__Data excerpt__.
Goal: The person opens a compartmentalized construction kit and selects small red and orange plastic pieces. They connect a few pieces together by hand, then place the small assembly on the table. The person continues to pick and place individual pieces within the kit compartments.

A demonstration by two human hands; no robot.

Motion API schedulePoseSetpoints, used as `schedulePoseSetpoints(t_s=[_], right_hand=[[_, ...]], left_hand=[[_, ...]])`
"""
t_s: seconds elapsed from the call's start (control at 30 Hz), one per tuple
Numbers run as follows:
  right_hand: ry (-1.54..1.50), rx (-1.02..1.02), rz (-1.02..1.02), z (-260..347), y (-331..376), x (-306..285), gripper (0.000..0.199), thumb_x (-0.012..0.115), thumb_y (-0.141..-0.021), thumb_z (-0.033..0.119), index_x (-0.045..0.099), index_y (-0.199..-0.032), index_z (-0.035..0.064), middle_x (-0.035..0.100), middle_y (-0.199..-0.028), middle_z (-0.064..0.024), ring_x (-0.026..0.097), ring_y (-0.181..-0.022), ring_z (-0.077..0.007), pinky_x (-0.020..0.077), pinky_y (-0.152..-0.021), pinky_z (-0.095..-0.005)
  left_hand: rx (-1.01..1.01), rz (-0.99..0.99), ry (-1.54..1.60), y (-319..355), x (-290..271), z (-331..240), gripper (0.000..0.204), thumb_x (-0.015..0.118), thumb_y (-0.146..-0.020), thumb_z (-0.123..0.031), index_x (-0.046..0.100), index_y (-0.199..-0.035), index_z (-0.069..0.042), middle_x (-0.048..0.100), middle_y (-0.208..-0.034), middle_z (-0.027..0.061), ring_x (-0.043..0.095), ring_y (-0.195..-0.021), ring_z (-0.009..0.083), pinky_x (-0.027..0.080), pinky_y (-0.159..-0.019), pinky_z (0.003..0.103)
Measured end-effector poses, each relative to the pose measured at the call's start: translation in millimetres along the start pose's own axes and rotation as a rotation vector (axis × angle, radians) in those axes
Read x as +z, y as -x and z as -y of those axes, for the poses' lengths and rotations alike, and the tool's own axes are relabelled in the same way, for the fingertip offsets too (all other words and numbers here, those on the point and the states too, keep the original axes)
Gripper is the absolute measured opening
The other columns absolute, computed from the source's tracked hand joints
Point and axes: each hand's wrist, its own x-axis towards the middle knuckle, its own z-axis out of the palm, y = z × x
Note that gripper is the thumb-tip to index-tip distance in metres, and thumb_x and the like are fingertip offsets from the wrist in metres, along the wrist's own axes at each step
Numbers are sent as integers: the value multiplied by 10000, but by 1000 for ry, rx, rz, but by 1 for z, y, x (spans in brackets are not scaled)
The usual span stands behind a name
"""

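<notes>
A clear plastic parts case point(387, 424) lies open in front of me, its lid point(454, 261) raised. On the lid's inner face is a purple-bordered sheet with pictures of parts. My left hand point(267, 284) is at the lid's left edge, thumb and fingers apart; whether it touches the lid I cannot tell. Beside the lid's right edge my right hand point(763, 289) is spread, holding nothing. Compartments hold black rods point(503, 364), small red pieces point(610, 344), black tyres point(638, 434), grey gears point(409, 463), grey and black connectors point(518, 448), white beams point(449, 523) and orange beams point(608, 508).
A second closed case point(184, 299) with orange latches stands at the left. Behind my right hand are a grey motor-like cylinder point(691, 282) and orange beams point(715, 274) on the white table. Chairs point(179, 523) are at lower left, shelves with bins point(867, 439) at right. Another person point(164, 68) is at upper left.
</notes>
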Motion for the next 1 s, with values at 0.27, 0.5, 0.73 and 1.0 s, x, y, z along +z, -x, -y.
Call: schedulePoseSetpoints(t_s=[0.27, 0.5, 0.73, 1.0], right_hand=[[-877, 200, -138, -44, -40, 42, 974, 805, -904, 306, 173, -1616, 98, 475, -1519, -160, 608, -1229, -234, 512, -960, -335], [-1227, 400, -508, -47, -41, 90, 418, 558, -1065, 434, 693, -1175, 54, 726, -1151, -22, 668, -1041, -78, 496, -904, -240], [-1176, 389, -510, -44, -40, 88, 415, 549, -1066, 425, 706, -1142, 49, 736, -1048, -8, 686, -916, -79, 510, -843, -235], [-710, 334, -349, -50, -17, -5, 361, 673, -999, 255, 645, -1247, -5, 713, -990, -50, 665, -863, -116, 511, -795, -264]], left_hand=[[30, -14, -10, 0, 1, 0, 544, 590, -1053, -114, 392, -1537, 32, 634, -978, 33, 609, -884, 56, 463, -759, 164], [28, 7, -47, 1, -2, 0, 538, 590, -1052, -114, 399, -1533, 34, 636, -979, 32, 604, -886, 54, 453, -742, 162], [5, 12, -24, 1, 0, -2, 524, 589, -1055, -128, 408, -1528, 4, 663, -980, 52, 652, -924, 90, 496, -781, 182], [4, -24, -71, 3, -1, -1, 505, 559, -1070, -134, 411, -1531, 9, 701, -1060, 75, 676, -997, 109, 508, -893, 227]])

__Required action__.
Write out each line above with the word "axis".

__Expected output__.
Measured end-effector poses, each relative to the pose measured at the call's start: translation in millimetres along the start pose's own axes and rotation as a rotation vector (axis × angle, radians) in those axes
Point and axes: each hand's wrist, its own x-axis towards the middle knuckle, its own z-axis out of the palm, y = z × x

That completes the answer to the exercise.